EXERCISE AIM ->
Retype the listing exactly. Leave out the images.

DATASET EXCERPT ->
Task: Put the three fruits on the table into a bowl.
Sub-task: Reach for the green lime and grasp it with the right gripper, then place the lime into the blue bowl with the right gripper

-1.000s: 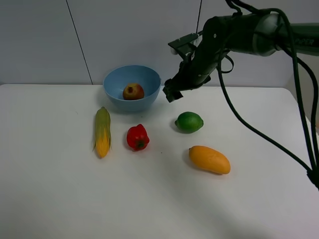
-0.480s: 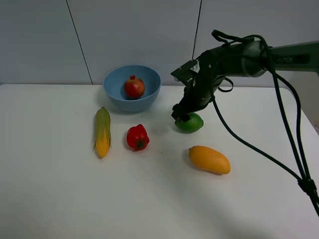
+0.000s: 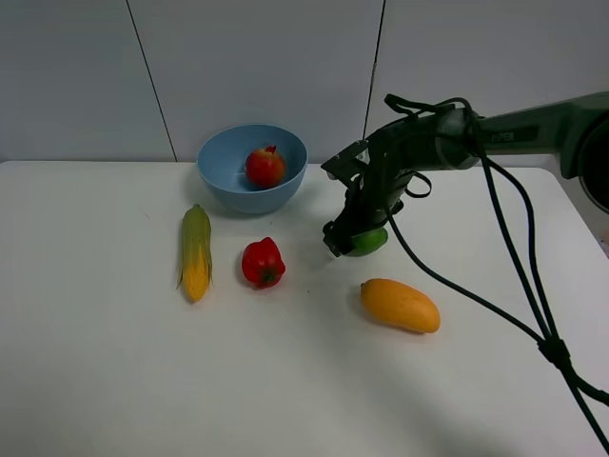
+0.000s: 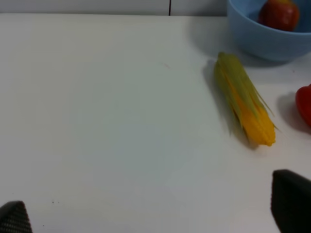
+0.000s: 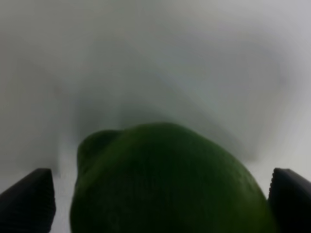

SOLUTION TO THE EXERCISE ->
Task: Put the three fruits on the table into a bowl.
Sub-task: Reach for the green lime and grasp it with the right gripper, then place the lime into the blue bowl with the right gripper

-1.000s: 
-0.480s: 
+0.000s: 
+0.000s: 
+0.000s: 

The exercise is done, with nothing left to add.